Content starts

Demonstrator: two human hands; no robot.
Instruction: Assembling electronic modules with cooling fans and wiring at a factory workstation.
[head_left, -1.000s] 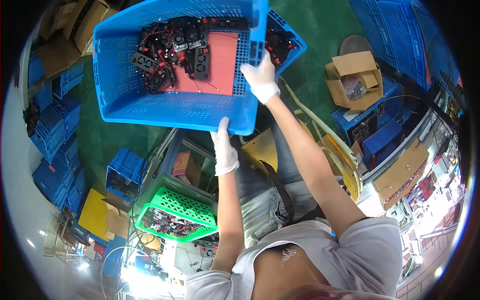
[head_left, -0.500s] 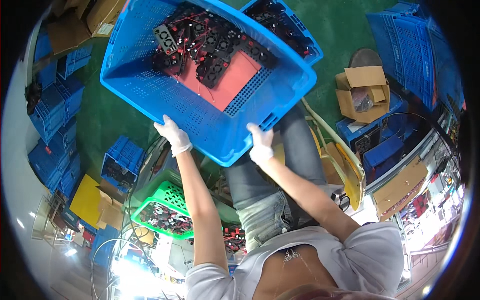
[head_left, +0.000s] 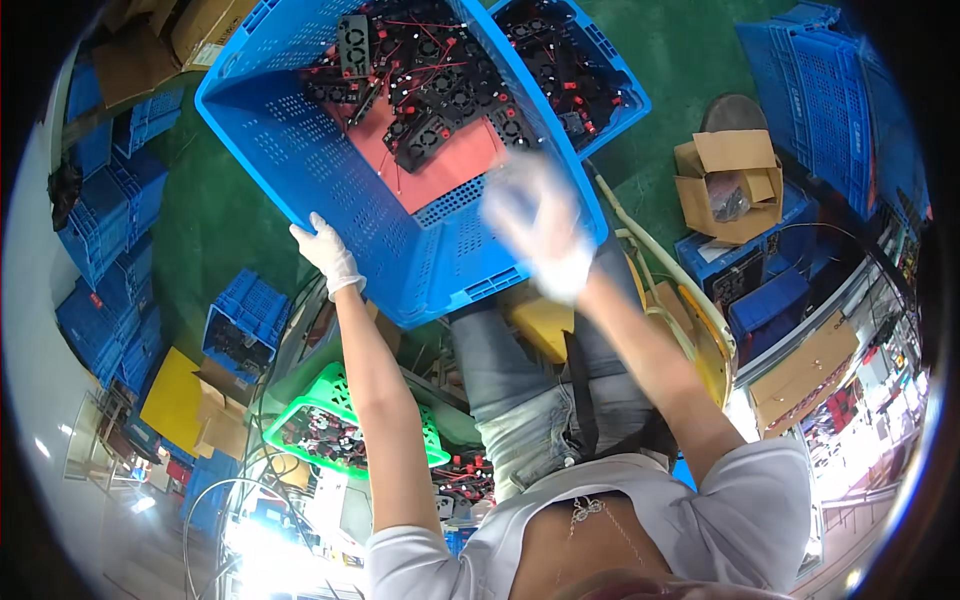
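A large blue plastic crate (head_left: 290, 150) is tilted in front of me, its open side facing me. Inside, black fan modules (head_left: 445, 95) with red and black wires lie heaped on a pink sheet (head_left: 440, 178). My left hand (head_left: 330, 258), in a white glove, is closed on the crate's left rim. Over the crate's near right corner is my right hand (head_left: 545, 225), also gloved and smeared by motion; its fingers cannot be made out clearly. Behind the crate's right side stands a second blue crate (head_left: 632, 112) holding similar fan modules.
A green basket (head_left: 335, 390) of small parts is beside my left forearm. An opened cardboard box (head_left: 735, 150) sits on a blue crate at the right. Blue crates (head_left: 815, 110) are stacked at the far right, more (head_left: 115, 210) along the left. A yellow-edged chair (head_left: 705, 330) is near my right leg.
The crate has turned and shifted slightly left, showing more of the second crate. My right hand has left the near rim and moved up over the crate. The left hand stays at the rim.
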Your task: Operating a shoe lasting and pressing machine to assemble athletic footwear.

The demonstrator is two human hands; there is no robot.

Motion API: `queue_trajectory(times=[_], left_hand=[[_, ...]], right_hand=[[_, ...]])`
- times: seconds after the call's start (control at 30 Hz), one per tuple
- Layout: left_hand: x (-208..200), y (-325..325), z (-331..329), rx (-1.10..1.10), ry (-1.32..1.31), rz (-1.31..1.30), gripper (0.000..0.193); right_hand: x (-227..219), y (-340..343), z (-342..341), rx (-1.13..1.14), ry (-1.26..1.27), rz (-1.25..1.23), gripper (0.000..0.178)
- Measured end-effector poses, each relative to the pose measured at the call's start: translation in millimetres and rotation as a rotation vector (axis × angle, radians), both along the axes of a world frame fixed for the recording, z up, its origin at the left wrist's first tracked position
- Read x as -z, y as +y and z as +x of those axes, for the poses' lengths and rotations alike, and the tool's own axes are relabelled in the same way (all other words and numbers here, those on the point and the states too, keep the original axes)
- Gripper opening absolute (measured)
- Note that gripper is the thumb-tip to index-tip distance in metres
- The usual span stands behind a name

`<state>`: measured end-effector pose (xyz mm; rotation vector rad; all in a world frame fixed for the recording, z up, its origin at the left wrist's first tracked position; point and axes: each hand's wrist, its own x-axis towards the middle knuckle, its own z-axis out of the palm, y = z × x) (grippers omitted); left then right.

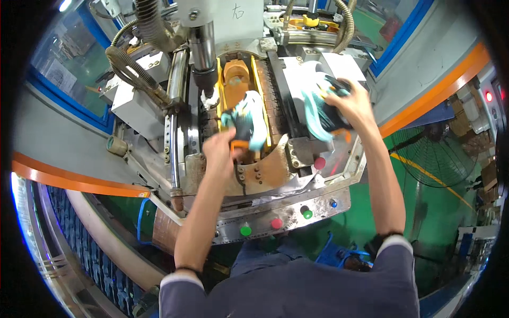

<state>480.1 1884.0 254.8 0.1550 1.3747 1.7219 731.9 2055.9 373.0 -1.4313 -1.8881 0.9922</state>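
Observation:
My left hand [219, 152] is closed on the orange-edged end of a sneaker [245, 123] in teal, black and white. That shoe is over the near part of the machine's yellow-sided cavity [268, 124]; I cannot tell whether it touches the bottom. An orange-brown block [236, 71] sits at the cavity's far end. My right hand [354, 103] is wrapped round the upper part of a second sneaker [316, 108] with a teal and white sole. This one is to the right of the cavity, in front of a white box-like part. Both shoes are blurred by motion.
A metal piston [203, 47] stands over the cavity's left side. Ribbed hoses [124, 66] hang at the left. The front panel [260, 225] bears several coloured buttons. Curved orange-edged guards [435, 87] flank the machine, and a caged fan [435, 153] stands at the right.

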Motion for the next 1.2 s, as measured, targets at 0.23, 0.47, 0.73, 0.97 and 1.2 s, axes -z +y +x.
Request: queue_trajectory(times=[0.23, 0.47, 0.73, 0.97, 1.2], left_hand=[[-72, -230, 25, -0.02, 0.024, -0.011, 0.03], [-88, -364, 40, -0.42, 0.32, -0.101, 0.035], [-5, -471, 37, -0.399, 0.951, -0.42, 0.056], [-64, -387, 48, -0.73, 0.252, -0.132, 0.043], [-30, -435, 65, -0.484, 0.563, -0.227, 0.038]], right_hand=[[64, 36, -205, -0.29, -0.41, -0.035, 0.049], [156, 9, -282, -0.149, -0.431, 0.243, 0.063], [116, -143, -201, -0.307, 0.243, 0.805, 0.024], [335, -355, -156, -0.877, 0.093, 0.436, 0.018], [348, -350, -142, -1.094, -0.137, 0.291, 0.029]])
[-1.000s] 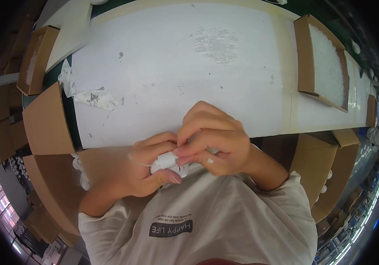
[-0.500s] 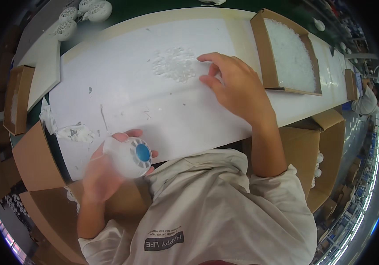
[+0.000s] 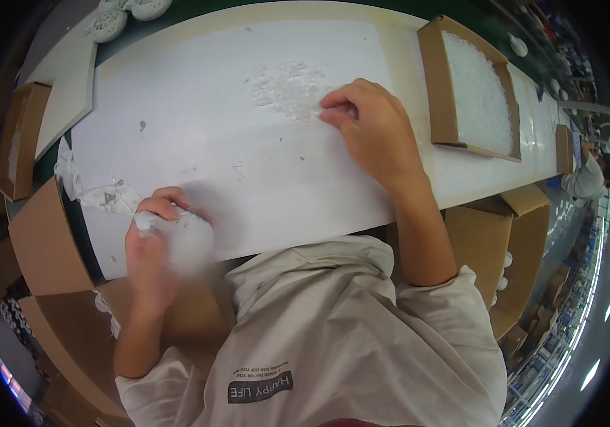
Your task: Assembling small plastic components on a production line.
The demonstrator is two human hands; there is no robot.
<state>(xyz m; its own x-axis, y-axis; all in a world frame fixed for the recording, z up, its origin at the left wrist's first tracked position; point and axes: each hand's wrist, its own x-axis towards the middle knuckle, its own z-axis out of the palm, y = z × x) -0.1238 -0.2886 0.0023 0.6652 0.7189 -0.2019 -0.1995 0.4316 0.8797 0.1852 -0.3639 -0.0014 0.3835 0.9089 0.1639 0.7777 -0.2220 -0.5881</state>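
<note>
My left hand [image 3: 147, 252] is wrapped round a white, rounded plastic part [image 3: 192, 243] above the near left of the white table [image 3: 248, 199]. The part is smeared by motion, and its blue disc is out of sight now. Farther off, my right hand [image 3: 379, 135] has thumb and fingers pinched together at the right edge of a loose patch of small clear pieces [image 3: 290, 89]. Whatever sits between those fingertips is too small to make out.
A shallow cardboard tray [image 3: 441, 92] full of small clear pieces stands at the far right. Open cardboard boxes [image 3: 479, 238] flank my lap. Crumpled white material [image 3: 109, 198] lies at the left edge. White mesh balls [image 3: 109, 27] sit far left; a person [image 3: 584, 178] is at far right.
My left hand has moved slightly left and turned the white part, taking its blue disc out of view. The right fingers, apart before, have closed at the clear pieces. The whole view has shifted slightly.
</note>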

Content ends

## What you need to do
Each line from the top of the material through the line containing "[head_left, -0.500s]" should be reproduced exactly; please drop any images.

## Exercise result
Demonstrator: two human hands; no robot.
Instruction: Assembling electronic modules with cooling fans and wiring at a factory workstation.
[head_left, -1.000s] 
[head_left, -0.500s] 

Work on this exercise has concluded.